De modo que mi hermana había subido. Todos sabían ahora dónde encontrarlo; en apenas seis meses la butaca verde se había convertido en su verdadera cama.

– ¡No está aquí! -gritó mi hermana tan pronto como se dio cuenta-. ¡Se ha ido! ¡Mamá! ¡Mamá! ¡Papá se ha ido! -Por un insólito instante, Lindsey se comportó como una niña asustada.

– ¡Maldita sea! -exclamó mi madre.

– ¿Mamá? -dijo Buckley.

Lindsey entró corriendo en la cocina. Mi madre estaba vuelta hacia el hervidor de agua. Su espalda era un manojo de nervios mientras preparaba té.

– ¿Mamá? -dijo Lindsey-. Tenemos que hacer algo.

– ¿No ves…? -Mi madre se quedó como paralizada con una caja de Earl Grey suspendida en el aire.

– ¿Qué?

Mi madre dejó el té, encendió un fuego y se volvió. Y de pronto lo vio: Buckley se había abrazado a su hermana y se chupaba ansioso el pulgar.

– Ha salido tras ese hombre y se ha metido en líos.

– Tenemos que salir a buscarlo, mamá -dijo Lindsey-. Tenemos que ayudarle.

– No.

– Mamá, tenemos que ayudar a papá.

– ¡Buckley, deja de chuparte el dedo!

Mi hermano se echó a llorar de pánico, y mi hermana bajó los brazos para atraerlo más hacia sí. Miró a nuestra madre.

– Voy a salir a buscarlo -dijo Lindsey.

– No vas a hacer nada de eso -dijo mi madre-. Vendrá a casa cuando pueda. No vamos a mezclarnos en esto.

– Mamá -dijo Lindsey-, ¿y si está herido?

Buckley dejó de llorar el tiempo suficiente para mirar a mi hermana y luego a mi madre. Sabía lo que significaba «herido» y quién no estaba en casa.

Mi madre lanzó a Lindsey una mirada llena de intención.

– No hay más que hablar. Puedes esperar arriba en tu cuarto o aquí abajo conmigo, como quieras.

Lindsey estaba muda de asombro. Se quedó mirando a nuestra madre y supo lo que más deseaba hacer: huir, salir corriendo al campo de trigo donde estaba mi padre, donde estaba yo, donde de pronto sentía que se había trasladado el corazón de su familia. Pero Buckley seguía apoyado contra ella.

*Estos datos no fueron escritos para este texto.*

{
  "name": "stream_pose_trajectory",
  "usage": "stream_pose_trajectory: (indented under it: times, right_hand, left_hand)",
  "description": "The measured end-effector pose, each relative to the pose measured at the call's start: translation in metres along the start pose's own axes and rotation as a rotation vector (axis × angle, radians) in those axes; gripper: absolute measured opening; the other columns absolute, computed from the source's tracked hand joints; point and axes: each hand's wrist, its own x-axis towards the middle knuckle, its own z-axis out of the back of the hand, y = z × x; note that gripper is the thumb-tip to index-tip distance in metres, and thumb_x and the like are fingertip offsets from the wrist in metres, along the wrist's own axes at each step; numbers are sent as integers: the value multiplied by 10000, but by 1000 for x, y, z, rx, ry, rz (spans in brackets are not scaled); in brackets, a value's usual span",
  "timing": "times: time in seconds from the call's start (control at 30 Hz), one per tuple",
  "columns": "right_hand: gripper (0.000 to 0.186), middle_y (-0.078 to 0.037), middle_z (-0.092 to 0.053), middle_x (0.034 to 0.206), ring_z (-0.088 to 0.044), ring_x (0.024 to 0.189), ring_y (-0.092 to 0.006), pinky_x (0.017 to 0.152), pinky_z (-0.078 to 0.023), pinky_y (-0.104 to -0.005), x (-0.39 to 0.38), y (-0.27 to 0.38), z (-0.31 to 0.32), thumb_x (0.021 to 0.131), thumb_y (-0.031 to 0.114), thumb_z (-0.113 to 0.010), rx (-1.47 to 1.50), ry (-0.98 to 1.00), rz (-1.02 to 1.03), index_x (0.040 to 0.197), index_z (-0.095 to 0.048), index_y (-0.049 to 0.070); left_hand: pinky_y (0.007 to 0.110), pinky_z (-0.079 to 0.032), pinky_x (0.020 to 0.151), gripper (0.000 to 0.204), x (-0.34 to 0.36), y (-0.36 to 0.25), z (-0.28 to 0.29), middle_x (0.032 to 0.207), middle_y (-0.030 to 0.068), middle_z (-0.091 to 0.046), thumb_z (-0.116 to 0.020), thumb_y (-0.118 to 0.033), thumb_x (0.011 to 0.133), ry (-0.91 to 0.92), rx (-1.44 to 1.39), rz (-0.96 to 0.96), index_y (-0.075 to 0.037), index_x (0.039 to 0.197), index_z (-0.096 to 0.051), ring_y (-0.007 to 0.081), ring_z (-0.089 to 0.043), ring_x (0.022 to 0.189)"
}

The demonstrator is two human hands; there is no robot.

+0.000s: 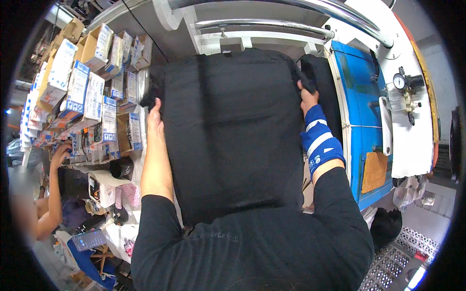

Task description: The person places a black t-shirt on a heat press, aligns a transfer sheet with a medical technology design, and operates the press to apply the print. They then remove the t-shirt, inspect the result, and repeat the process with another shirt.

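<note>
A black T-shirt (238, 131) lies spread over a broad flat board in front of me, with a few soft creases across it. At its left edge, my left hand (155, 116) is closed on a dark bunched part that looks like a sleeve; the thumb shows and the other fingers are mostly hidden. On the opposite edge, my right hand (308, 99) grips a similar dark fold, thumb on top. A blue and white band (321, 138) wraps my right forearm. What lies under the cloth is hidden.
A white machine frame with a chrome bar (264, 22) spans the far side. To the right stand a blue panel (361, 97) and a pressure gauge (398, 81). Stacked cartons (92, 92) fill the left, where another person's arm (56, 189) reaches in. Lower left is a phone (88, 239).
</note>
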Motion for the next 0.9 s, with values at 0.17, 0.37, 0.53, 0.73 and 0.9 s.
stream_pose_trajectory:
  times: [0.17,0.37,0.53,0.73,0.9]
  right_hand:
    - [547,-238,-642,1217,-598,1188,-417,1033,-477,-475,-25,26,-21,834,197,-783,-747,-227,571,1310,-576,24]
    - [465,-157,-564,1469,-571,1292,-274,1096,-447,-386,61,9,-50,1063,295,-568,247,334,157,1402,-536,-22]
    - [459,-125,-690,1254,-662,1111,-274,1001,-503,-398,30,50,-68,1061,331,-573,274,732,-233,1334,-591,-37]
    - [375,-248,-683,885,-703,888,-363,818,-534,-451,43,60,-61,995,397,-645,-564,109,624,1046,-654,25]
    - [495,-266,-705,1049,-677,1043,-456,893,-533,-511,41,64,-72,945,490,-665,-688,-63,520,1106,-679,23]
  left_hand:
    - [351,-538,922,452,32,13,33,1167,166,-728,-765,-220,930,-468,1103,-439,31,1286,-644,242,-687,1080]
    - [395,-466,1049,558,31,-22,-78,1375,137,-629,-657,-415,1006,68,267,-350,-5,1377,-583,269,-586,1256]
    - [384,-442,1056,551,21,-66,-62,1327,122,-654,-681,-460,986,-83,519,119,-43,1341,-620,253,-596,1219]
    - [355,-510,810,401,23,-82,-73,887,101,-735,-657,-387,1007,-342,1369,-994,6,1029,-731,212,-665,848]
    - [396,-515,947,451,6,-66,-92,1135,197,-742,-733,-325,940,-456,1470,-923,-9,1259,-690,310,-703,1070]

– Vamos arriba, Buckley -dijo-. Puedes dormir en mi cama.

Él empezaba a comprender: te trataban de manera especial y luego te decían algo horrible.

Cuando llegó la llamada de la policía, mi madre fue inmediatamente al armario del vestíbulo.

– ¡Le han golpeado con un bate de béisbol! -exclamó, cogiendo el abrigo, las llaves y el carmín.

Mi hermana se sintió más sola que nunca, pero también más responsable. No podían dejar solo a Buckley, y Lindsey no sabía conducir. Además, era lo más lógico. ¿No debía acudir la esposa al lado del marido?

Pero en cuanto mi hermana logró hablar por teléfono con la madre de Nate -después de todo, el alboroto en el campo de trigo había despertado a todo el vecindario-, supo qué debía hacer. Llamó a Samuel. En menos de una hora llegó la madre de Nate para llevarse a Buckley, y Hal Heckler se detuvo en su moto delante de nuestra casa. Debía ser emocionante asirse al guapo hermano mayor de Samuel e ir en moto por primera vez, pero ella sólo podía pensar en nuestro padre.